Figure 17 shows the complete standpipe and annulus pressure profiles during the procedure. Notice that the maximum pressure occurs at the end of phase II, just before the influx is expelled through the choke, in the case of a gas kick.
Safety factors are sometimes built into the procedure by:
1. Using extra back pressure (200 psi) on the choke to ensure no further influx occurs. The effect of this is to raise the pressure profiles in Figure 16 by 200 psi.
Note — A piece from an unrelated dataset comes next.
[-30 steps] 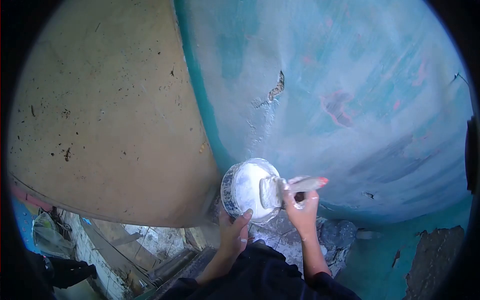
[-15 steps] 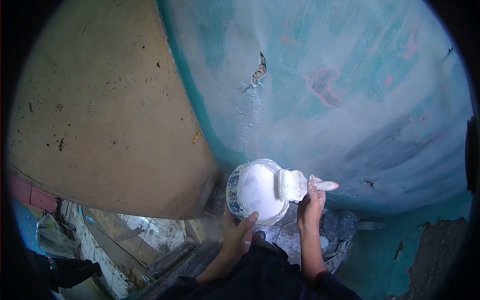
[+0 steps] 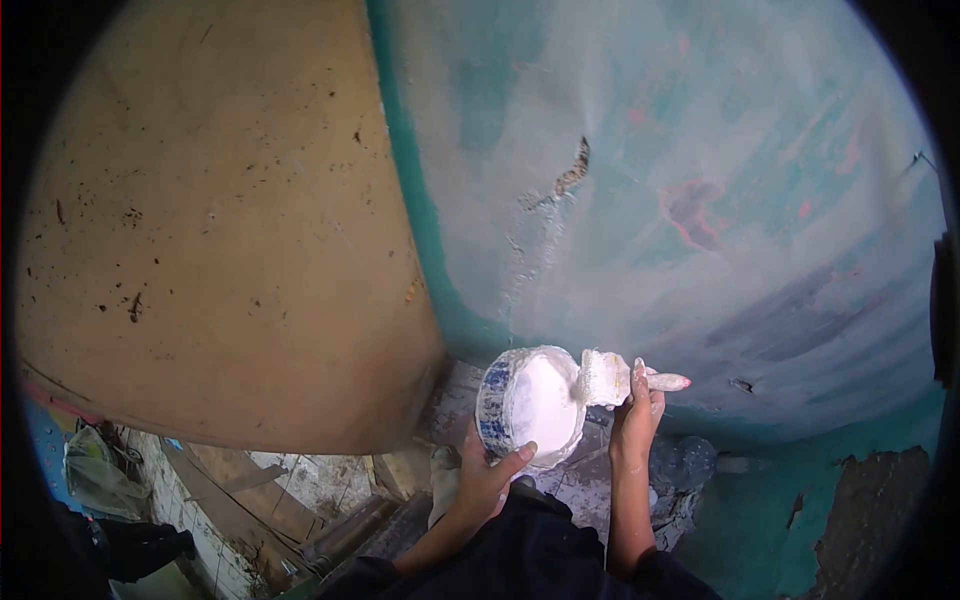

2. Using a slightly higher mud weight. Due to the uncertainties in reading and calculating mud densities it is sometimes recommended to increase mud weight by 0.5 ppg more than the calculated kill weight. This will slightly increase the value of Pc2, and mean that the shut in drill pipe pressure at the end of phase I will be negative. Whenever mud weight is increased care should be taken not to exceed the fracture pressure of the formations in the openhole. (An increase of 0.5 ppg mud weight means an increased hydrostatic pressure of 260 psi at 10000ft). Some so-called safety margins may lead to problems of overkill.